• Problem:
Print the first line of the data below and every one after it, through the line containing "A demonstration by", exactly as written.

***

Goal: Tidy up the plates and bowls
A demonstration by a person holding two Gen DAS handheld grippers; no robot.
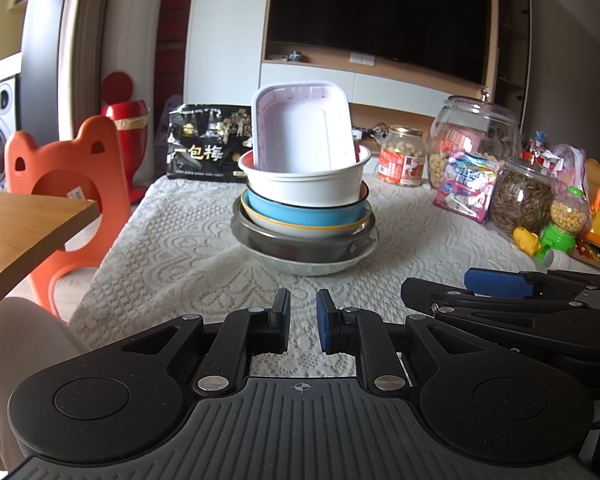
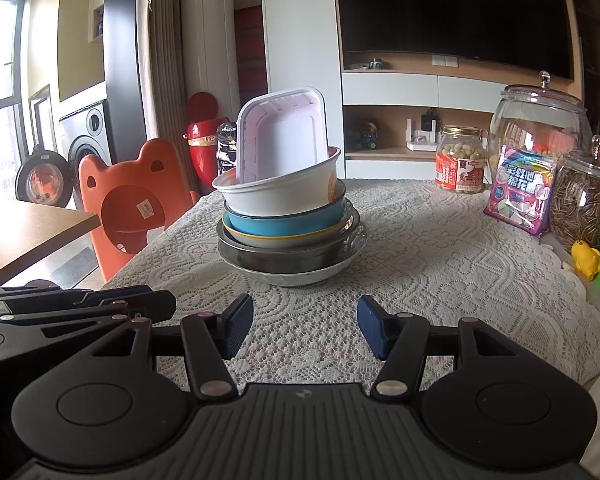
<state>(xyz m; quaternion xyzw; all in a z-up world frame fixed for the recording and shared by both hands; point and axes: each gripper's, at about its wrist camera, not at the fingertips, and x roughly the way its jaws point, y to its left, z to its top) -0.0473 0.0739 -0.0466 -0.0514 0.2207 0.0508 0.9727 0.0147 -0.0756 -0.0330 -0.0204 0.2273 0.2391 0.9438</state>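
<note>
While both tongs hang low over the lace tablecloth (image 2: pixel 440 240), you hold nothing: your left gripper (image 1: pixel 303 326) has its jaws drawn narrow with only a slit between them, and your right gripper (image 2: pixel 306 330) stands about half open, empty. Dead ahead of both, well apart from the fingertips, sits the stack of bowls (image 1: pixel 305 216) (white tray (image 1: pixel 300 128) standing nearly upright in the white bowl (image 1: pixel 304 184), its long axis vertical, leaning back). Neither hand looks clearly nearer; the stack lies slightly left of your right gripper's centreline.
</note>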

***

• Your response:
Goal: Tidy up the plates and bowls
A demonstration by a person holding two Gen DAS handheld grippers; no robot.

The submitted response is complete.